Review the configuration

  1. On the Create internal passthrough Network Load Balancer page, click Review and finalize.
  2. Review your load balancer configuration settings.
  3. Click Create.

gcloud

  1. Create a new regional HTTP health check to test HTTP connectivity to an instance group:

    gcloud compute health-checks create http HEALTH_CHECK_NAME \
        --region REGION \
        --port PORT
    

    Replace the following:

    • HEALTH_CHECK_NAME: the name of the health check.
    • REGION: the region of the VM instances for which you want to mirror packets.
    • PORT: The port number that the health check monitors. If none is specified, the default port of 80 is used.
  2. Create a backend service for HTTP traffic:

    gcloud compute backend-services create COLLECTOR_BACKEND_SERVICE \
        --region=REGION \
        --health-checks-region=REGION \
        --health-checks=HEALTH_CHECK_NAME \
        --load-balancing-scheme=internal \
        --protocol=udp
    

    Replace the following:

    • COLLECTOR_BACKEND_SERVICE: the name of the backend service.
    • REGION: the region of the VM instances where you want to mirror packets.
    • HEALTH_CHECK_NAME: the name of the health check.
  3. Add an instance group to the backend service:

    gcloud compute backend-services add-backend COLLECTOR_BACKEND_SERVICE \
        --region=REGION \
        --instance-group=INSTANCE_GROUP \
        --instance-group-zone=ZONE
    

    Replace the following:

    • COLLECTOR_BACKEND_SERVICE: the name of the backend service.
    • REGION: the region of the instance group.
    • INSTANCE_GROUP: the name of the instance group.
    • ZONE: the zone of the instance group.
  4. Create a forwarding rule for the backend service:

    gcloud compute forwarding-rules create FORWARDING_RULE_NAME \
        --region REGION \
        --load-balancing-scheme=internal \
        --network NETWORK \
        --subnet SUBNET \
        --address=ADDRESS \
        --ports=6081 \
        --ip-protocol=UDP \
        --backend-service COLLECTOR_BACKEND_SERVICE \
        --backend-service-region BACKEND_REGION \
        --is-mirroring-collector=true
    

    Replace the following:

    • FORWARDING_RULE_NAME: the name of the forwarding rule.
    • REGION: the region for the forwarding rule.
    • NETWORK: the network for the forwarding rule.
    • SUBNET: a subnetwork in the region of the VMs where you want to mirror packets.
    • ADDRESS: the IP address that the forwarding rule serves.
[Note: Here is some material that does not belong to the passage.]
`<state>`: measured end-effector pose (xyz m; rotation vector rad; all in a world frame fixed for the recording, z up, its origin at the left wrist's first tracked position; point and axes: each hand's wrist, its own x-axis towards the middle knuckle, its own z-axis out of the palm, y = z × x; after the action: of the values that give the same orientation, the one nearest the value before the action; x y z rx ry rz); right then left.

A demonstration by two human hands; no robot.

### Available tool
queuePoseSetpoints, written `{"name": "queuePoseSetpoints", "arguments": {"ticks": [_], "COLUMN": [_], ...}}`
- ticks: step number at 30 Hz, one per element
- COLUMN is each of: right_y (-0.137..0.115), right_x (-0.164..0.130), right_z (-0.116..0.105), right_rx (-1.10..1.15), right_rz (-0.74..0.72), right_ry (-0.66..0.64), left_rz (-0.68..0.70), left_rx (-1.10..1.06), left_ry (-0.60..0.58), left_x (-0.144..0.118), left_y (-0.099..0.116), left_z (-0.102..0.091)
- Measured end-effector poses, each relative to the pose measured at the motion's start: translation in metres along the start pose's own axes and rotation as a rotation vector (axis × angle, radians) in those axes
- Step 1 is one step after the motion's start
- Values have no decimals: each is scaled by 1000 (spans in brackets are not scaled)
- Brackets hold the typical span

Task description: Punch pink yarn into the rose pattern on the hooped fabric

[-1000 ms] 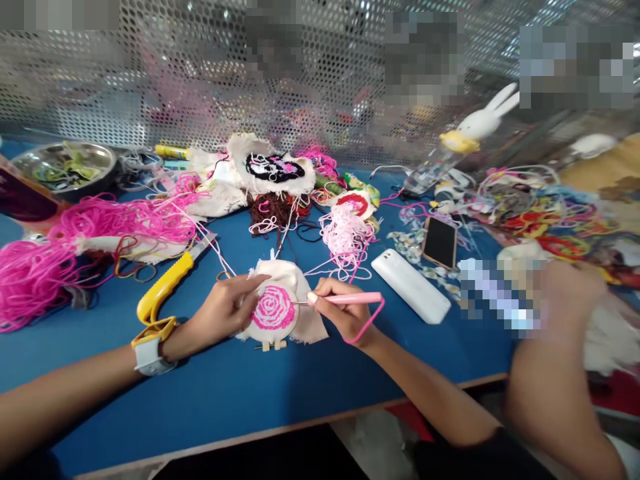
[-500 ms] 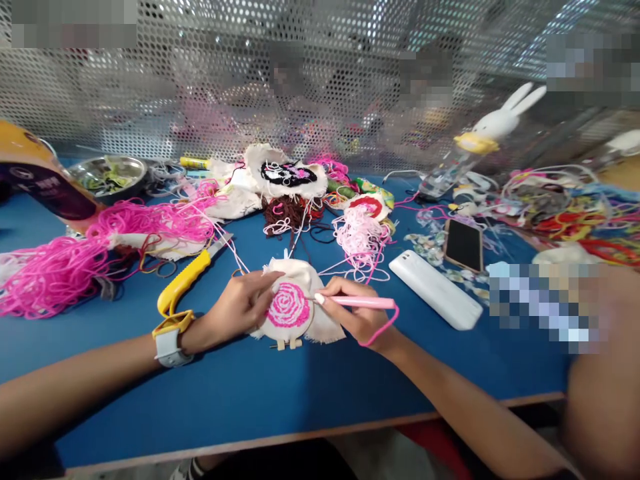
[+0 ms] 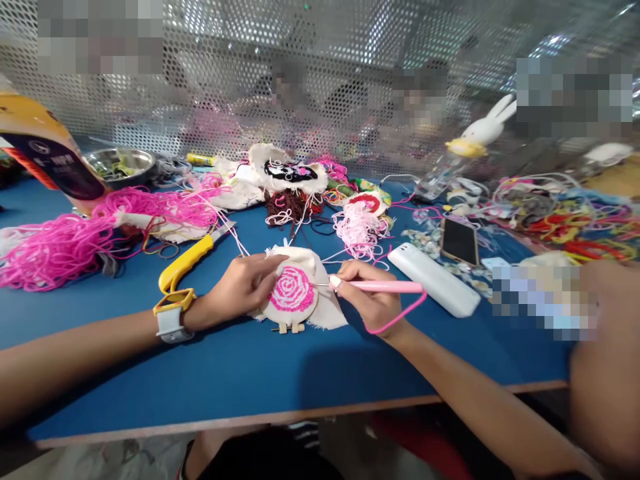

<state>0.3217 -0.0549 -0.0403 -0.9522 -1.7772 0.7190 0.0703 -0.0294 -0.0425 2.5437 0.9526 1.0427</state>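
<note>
A small wooden embroidery hoop (image 3: 291, 297) with cream cloth and a pink spiral rose lies on the blue table (image 3: 235, 380). My left hand (image 3: 239, 288) grips the hoop's left side, fingers over the cloth. A white and yellow watch sits on that wrist. My right hand (image 3: 367, 303) pinches a pink punch needle (image 3: 380, 287); its metal tip touches the rose's right edge. Pink yarn loops from the tool's back end below my right hand.
Heaps of pink yarn (image 3: 75, 233) lie at left beside a yellow cutter (image 3: 185, 265). A white case (image 3: 433, 288) and a phone (image 3: 459, 241) rest right of my hands. Another person's arm (image 3: 600, 360) fills the right edge. A perforated metal screen (image 3: 320, 73) backs the table.
The view has drifted, so everything sits slightly further right and higher. My hands keep their hold; the needle tip stays at the rose's right edge. The yarn loop now hangs wider.
</note>
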Motion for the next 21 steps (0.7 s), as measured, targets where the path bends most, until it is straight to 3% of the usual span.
{"name": "queuePoseSetpoints", "arguments": {"ticks": [9, 14, 21], "right_y": [-2, -4, -4], "right_x": [-1, -2, -1], "right_z": [5, 5, 6], "right_rx": [40, 2, -123], "right_rz": [-137, -81, -120], "right_ry": [94, 27, 82], "left_rz": [-2, -15, 34], "left_rx": [6, 7, 17], "left_ry": [24, 32, 64], "left_x": [1, 1, 0], "left_y": [1, 2, 3], "left_z": [0, 0, 1]}}
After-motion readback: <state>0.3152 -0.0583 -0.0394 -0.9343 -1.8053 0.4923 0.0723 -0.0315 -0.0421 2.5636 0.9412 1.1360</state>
When the mirrored traffic reaches the collector VMs, this value is set as the destination IP address.
    • COLLECTOR_BACKEND_SERVICE: the backend service for the load balancer.
    • BACKEND_REGION: the region of the backend service.
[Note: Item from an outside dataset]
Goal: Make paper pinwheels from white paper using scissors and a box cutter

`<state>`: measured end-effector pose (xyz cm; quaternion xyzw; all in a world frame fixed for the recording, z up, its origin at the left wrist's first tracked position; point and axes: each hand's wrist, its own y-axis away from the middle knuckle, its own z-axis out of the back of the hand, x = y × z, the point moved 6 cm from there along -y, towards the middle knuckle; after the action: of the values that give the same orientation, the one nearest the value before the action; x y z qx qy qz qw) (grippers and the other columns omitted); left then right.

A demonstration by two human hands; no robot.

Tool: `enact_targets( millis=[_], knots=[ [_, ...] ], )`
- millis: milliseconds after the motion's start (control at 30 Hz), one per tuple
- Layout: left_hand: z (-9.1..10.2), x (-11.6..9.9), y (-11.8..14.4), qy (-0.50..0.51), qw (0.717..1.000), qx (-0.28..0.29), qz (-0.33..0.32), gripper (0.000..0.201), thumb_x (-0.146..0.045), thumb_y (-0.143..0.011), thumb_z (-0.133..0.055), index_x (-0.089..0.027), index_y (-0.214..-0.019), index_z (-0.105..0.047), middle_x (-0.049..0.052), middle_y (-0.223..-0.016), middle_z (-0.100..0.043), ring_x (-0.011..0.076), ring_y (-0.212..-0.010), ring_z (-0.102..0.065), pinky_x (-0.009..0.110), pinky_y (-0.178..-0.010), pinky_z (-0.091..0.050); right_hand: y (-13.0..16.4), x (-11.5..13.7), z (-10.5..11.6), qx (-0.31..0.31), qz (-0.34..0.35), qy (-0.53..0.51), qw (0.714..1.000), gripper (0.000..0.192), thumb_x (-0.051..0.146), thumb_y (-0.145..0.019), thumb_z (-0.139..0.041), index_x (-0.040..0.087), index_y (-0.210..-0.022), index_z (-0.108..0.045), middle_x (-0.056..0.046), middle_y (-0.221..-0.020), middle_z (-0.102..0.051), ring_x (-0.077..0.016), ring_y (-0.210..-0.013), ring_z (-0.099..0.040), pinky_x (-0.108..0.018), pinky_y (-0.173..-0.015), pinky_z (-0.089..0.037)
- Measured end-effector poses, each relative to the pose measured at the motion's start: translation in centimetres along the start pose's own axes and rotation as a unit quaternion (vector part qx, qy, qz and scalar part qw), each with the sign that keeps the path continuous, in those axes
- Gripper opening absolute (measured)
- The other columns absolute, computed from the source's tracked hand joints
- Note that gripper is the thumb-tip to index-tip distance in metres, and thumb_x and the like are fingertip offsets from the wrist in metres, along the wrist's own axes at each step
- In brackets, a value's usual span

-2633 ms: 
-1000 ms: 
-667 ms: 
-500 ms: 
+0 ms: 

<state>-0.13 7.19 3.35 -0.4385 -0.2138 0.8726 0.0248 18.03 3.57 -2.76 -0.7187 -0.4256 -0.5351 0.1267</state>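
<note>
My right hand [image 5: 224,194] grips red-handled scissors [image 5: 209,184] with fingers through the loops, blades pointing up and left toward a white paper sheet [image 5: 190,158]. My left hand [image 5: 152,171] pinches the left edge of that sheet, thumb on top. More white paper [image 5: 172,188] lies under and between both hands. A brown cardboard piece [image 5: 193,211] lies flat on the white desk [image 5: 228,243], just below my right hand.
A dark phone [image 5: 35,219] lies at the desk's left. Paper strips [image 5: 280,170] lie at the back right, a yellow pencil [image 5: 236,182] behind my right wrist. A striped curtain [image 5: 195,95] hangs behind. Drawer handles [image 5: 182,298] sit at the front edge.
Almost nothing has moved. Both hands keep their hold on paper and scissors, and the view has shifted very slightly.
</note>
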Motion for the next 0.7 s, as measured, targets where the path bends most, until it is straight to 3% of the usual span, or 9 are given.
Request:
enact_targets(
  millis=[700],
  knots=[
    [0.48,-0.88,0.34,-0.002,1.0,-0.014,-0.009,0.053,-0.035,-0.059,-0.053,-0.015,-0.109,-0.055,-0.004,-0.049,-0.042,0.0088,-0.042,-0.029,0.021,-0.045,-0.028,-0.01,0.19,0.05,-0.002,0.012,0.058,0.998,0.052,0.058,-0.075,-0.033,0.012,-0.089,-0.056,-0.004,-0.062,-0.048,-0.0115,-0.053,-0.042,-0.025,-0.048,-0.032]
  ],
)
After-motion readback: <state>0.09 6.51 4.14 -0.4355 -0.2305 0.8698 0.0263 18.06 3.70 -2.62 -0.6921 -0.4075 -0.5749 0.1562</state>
Configure producer mirroring resources

To configure producer mirroring resources, such as mirroring deployment groups and mirroring deployments in your network, do the following:

  1. Create a mirroring deployment group to represent a producer's mirroring service that the consumers can connect to. For more information, see Create and manage mirroring deployment groups.

  2. Create mirroring deployments in every zone where you want to expose the backend service through Network Security Integration. These are the same backend services that you created in the previous step. For more information, see Create and manage mirroring deployments.
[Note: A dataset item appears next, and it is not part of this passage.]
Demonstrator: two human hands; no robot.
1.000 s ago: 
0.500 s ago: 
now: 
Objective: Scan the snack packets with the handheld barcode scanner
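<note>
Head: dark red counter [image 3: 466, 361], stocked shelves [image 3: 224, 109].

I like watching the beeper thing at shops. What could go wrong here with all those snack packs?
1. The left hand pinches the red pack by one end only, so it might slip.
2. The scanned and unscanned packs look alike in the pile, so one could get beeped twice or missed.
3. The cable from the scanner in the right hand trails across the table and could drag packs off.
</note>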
  3. By default, a mirroring deployment group and mirroring deployment are secured against traffic from unknown consumers. To allow a consumer to attach to the mirroring deployment group, make sure that you have the Mirroring Deployment Admin role (networksecurity.mirroringDeploymentGroups.use) on the producer's project. The Mirroring Deployment User role (roles/networksecurity.mirroringDeploymentUser) is included by default when you have have the Mirroring Deployment Admin role.